Domingos Sequeira, da Casa Pia a Roma, pintando cenas religiosas e políticas

Foi após a morte do pintor que A Adoração dos Magos veio para Portugal. Pintou-o em Itália, onde se exilou em 1826

Filho de um barqueiro e nascido no seio de uma família pobre, em 1768, Domingos Sequeira foi educado na Casa Pia, onde frequentou o curso de Desenho e Figura. Gozando da proteção aristocrática e de uma bolsa da rainha D. Maria I, o artista vai para Roma aperfeiçoar o seu traço. Fica na cidade sete anos, durante os quais trabalha com mestres italianos e viaja por Itália. Vai enviando para Lisboa alguns dos seus trabalhos, provando assim os seus progressos.

Quando decide voltar a Portugal, em 1795, Sequeira acredita que será reconhecido, o que não acontece. As encomendas são escassas e geralmente mal pagas. Retira-se para a Cartuxa de Laveiras, em Caxias, entre 1795 e 1801. Nesta altura pinta sobretudo temas religiosos.

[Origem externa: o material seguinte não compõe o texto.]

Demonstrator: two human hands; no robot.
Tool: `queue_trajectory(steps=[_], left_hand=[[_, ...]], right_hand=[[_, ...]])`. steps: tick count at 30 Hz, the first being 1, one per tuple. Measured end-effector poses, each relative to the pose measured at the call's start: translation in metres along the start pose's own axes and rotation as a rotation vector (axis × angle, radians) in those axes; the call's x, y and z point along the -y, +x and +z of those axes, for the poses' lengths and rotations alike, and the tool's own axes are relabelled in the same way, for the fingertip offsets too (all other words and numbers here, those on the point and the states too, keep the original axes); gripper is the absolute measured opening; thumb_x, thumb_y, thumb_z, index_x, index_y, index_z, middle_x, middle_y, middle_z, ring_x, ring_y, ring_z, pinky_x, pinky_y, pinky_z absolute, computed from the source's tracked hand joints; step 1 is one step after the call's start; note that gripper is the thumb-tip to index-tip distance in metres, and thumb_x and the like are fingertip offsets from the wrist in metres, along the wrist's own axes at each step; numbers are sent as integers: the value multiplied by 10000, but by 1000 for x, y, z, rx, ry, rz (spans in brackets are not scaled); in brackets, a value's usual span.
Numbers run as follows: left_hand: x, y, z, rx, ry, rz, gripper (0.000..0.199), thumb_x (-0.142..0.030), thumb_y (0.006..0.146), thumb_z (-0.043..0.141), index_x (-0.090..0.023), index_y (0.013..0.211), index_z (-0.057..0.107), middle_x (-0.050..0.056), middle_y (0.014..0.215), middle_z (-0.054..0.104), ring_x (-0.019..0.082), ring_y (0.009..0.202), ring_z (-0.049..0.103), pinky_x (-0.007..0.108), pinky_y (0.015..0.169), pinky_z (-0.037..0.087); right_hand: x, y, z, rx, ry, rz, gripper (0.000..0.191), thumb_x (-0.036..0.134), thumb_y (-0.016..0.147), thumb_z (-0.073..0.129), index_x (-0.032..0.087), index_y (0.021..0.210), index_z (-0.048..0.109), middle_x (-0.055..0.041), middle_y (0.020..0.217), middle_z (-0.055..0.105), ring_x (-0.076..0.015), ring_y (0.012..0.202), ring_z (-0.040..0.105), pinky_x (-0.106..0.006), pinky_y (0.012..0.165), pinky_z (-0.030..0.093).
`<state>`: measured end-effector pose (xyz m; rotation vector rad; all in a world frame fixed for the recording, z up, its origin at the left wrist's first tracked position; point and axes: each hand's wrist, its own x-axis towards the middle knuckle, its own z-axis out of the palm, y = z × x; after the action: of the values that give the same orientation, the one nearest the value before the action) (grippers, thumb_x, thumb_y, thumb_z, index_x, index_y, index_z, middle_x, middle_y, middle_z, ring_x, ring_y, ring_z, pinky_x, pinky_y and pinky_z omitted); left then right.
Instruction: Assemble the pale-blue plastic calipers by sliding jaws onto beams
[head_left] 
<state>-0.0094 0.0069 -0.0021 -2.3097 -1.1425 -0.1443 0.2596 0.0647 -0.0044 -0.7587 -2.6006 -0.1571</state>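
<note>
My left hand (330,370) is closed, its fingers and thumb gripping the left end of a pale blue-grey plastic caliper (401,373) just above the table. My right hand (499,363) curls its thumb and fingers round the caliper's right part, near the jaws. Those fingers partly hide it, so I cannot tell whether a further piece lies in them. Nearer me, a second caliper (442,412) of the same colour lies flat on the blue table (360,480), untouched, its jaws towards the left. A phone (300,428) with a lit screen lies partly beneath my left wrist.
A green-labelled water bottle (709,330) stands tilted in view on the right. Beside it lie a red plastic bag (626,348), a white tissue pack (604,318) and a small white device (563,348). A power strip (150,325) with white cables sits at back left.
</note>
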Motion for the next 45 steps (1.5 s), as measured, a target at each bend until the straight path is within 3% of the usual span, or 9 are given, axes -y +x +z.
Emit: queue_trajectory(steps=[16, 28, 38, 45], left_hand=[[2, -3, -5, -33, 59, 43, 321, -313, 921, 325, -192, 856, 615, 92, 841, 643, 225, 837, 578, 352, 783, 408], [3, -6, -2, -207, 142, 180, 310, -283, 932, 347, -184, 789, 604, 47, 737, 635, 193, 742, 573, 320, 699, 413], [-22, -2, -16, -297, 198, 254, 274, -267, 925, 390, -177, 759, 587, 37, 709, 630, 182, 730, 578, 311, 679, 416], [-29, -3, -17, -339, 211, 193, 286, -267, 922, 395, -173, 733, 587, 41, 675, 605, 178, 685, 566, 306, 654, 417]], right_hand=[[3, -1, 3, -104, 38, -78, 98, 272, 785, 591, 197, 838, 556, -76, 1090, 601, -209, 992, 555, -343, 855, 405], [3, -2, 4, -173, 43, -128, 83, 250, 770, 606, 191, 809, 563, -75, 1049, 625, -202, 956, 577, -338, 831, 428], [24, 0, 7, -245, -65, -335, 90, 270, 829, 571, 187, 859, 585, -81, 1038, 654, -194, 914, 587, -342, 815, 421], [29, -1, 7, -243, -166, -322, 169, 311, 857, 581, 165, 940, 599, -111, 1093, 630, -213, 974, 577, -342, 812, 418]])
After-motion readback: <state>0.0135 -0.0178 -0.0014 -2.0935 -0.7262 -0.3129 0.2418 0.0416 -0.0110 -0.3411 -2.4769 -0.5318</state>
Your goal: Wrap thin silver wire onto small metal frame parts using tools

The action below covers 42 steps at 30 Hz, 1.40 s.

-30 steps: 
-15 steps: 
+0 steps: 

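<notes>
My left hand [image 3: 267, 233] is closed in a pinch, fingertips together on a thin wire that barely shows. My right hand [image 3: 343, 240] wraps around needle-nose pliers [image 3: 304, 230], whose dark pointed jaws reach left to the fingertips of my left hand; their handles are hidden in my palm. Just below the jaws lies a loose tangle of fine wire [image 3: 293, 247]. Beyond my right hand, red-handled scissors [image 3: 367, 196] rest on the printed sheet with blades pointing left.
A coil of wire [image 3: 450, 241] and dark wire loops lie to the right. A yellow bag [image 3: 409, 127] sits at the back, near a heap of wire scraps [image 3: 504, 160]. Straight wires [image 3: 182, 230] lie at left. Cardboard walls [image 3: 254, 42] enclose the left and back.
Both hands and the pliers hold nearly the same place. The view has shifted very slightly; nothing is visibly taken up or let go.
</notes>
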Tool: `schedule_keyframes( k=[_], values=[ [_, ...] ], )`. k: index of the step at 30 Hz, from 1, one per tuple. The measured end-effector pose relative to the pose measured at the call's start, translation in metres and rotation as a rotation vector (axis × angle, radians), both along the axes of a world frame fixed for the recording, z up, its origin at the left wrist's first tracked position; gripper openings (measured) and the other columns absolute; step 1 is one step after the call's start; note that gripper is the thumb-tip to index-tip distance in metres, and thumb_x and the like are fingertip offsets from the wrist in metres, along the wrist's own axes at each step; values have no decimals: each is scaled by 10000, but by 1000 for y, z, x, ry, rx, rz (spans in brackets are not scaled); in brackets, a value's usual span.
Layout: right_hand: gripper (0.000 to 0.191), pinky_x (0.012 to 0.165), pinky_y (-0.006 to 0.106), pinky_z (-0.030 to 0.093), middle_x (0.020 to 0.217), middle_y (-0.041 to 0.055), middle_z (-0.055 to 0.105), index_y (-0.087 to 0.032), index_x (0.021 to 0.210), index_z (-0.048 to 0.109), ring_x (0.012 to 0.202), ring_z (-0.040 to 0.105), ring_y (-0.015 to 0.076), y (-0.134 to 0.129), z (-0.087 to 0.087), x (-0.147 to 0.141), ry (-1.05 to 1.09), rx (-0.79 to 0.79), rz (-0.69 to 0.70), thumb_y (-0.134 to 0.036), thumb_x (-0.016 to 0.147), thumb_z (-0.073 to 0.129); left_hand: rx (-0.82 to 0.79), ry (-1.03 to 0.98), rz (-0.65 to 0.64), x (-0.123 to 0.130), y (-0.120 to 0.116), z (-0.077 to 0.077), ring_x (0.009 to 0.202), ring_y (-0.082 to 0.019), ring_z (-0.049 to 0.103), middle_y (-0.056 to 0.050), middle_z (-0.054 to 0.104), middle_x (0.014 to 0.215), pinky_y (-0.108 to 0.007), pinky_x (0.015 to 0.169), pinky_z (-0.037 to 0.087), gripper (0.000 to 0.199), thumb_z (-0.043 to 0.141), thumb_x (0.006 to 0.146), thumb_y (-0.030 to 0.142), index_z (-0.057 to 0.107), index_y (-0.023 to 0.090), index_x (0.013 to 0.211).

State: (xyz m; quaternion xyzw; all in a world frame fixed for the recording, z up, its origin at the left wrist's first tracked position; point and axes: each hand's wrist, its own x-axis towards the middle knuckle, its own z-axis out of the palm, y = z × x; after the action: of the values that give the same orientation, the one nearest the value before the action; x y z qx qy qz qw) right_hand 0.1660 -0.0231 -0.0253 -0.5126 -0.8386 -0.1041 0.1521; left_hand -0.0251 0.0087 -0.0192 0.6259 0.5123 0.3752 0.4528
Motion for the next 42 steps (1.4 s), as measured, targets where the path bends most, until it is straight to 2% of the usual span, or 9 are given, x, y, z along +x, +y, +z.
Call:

D. João VI atribui-lhe o estatuto de pintor régio em 1802, com prestígio e salário à altura. É codiretor de pintura do Palácio Nacional da Ajuda. Dá aulas às princesas e na Academia do Porto. Mantém o título de pintor oficial após a ocupação francesa em 1808. É acusado de colaboracionismo. Mais tarde, pinta temas caros ao rei e à aliança anglo-portuguesa. Entre 1811 e 1816 trabalha numa baixela que será oferecida a Lord Wellington.

Aproveitando o liberalismo, e o aparecimento (e necessidade) de novos rostos, pinta retratos e alegorias políticas. As convulsões políticas em Portugal levam-no a exilar-se. Passa, por duas vezes, por Paris, mas Roma é, de novo, o seu destino, em 1826. É na atual capital italiana, reconhecido pelos seus pares, que pinta uma série de quatro pinturas religiosas, consideradas o melhor da sua produção artística. Destas, sobressai o quadro A Adoração dos Magos, que estava atualmente nas mãos dos descendentes do duque de Palmela.

Sequeira pintou estes quadros para uma exposição em Roma. Após a sua morte, e encontrando--se a família em má situação económica, empenha o quadro. Nos anos 40 do século XIX é adquirida pelo primeiro duque de Palmela, Pedro de Sousa Holstein, e assim chegou a Portugal. O atual proprietário é um dos seus descendentes.

Domingos Sequeira, que hoje dá nome a uma rua na freguesia de Campo de Ourique, na capital, morreu a 8 de março de 1837, em Roma. Dias antes de chegar a notícia de que tinha sido agraciado com o título de diretor honorário da Academia Real de Belas-Artes de Lisboa.